§ Your assignment
Give the count of lines that hold the word "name" in this listing, with nothing added.

§ Provided data
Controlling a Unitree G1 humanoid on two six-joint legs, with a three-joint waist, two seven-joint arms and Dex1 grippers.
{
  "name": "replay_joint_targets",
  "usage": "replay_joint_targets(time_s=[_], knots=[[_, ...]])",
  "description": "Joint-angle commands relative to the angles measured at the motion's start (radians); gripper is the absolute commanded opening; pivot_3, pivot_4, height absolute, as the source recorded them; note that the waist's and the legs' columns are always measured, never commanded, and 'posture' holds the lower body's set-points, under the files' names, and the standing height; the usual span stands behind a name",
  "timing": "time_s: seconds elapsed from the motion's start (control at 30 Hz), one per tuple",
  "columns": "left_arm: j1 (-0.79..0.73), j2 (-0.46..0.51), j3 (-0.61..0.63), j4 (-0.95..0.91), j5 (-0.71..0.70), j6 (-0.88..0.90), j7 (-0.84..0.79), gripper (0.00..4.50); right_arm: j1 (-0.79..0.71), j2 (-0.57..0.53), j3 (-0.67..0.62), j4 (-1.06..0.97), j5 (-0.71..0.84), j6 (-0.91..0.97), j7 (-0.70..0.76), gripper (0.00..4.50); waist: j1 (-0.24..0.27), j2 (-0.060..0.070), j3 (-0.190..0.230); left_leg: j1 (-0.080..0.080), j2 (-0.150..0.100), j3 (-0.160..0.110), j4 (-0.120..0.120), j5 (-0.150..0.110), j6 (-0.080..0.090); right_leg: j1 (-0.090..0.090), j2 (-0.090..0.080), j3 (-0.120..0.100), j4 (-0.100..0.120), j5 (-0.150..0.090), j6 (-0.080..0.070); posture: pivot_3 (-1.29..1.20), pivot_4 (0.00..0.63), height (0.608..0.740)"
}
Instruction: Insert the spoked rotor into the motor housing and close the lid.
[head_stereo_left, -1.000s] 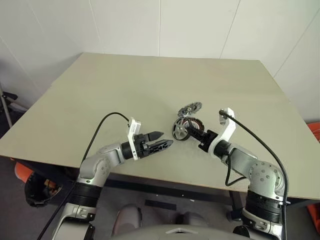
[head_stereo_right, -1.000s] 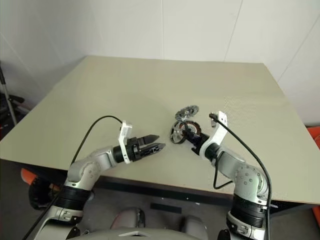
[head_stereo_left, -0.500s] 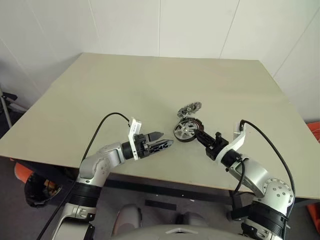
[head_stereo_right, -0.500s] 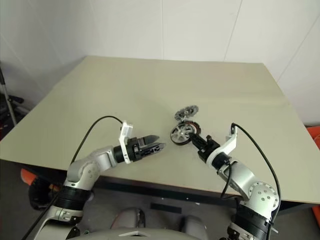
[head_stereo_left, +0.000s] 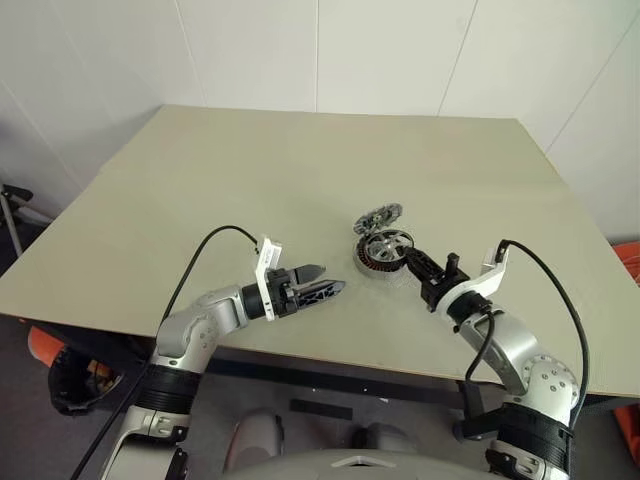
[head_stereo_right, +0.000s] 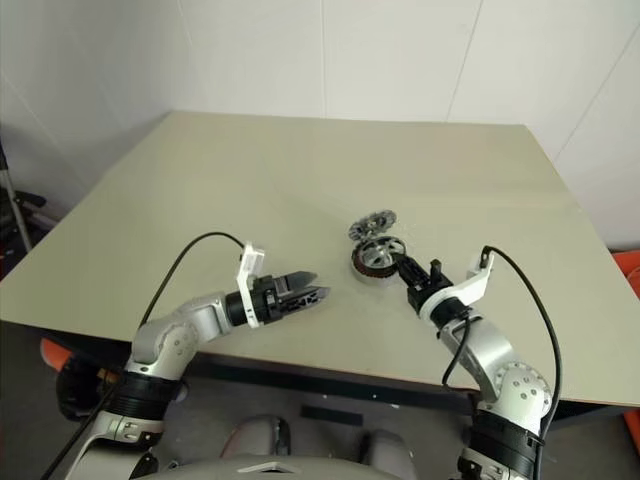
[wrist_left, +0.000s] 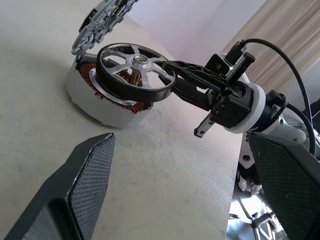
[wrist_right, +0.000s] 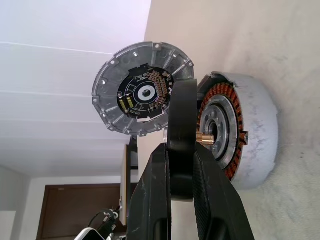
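Observation:
The motor housing (head_stereo_left: 364, 264), a grey cup with copper windings, rests on the table. Its openwork lid (head_stereo_left: 377, 216) stands tilted open at the far rim, with the circuit side (wrist_right: 142, 95) facing the cup. My right gripper (head_stereo_left: 412, 260) is shut on the dark rim of the spoked rotor (wrist_left: 135, 75). The rotor is held flat, silver spokes up, just above the housing's opening (wrist_right: 222, 135). Its brass shaft end (wrist_right: 202, 137) points at the housing's silver centre. My left gripper (head_stereo_left: 333, 278) hangs open a short way left of the housing, holding nothing.
The beige table (head_stereo_left: 250, 170) stretches wide behind and to the left of the housing. Its near edge (head_stereo_left: 330, 358) runs just under both forearms. White walls stand behind the table. Black cables loop off both wrists.
My right wrist has rolled and shifted right, turning the rotor from standing on edge beside the housing to lying flat over it. The left arm has stayed put.

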Motion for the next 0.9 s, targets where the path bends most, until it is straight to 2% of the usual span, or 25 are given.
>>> replay_joint_targets(time_s=[0.03,0.43,0.83,0.9], knots=[[-0.018,0.003,0.015,-0.018,-0.018,-0.007,-0.007,4.5,-0.017,-0.01,0.024,-0.019,0.008,-0.042,0.041,0.28,0.0,0.0,0.0,0.0,0.0,0.0,0.0,0.0,0.0,0.0,0.0,0.0,0.0,0.0,0.0,0.0,0.0,0.74],[-0.021,0.003,0.015,-0.037,-0.026,0.011,0.005,4.5,-0.027,-0.003,0.093,0.02,-0.036,-0.119,0.097,0.28,0.0,0.0,0.0,0.0,0.0,0.0,0.0,0.0,0.0,0.0,0.0,0.0,0.0,0.0,0.0,0.0,0.0,0.74],[-0.036,0.007,0.02,-0.041,-0.036,0.027,0.014,4.5,-0.025,-0.011,0.1,0.055,-0.053,-0.137,0.121,0.28,-0.001,0.0,0.0,0.0,0.0,0.0,0.0,0.0,0.0,0.0,0.0,0.0,0.0,0.0,0.0,0.0,0.0,0.74],[-0.038,0.007,0.019,-0.039,-0.037,0.028,0.015,4.5,-0.025,-0.012,0.1,0.055,-0.051,-0.136,0.12,1.05,-0.001,0.0,0.0,0.0,0.0,0.0,0.0,0.0,0.0,0.0,0.0,0.0,0.0,0.0,0.0,0.0,0.0,0.74]])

§ The completed task
2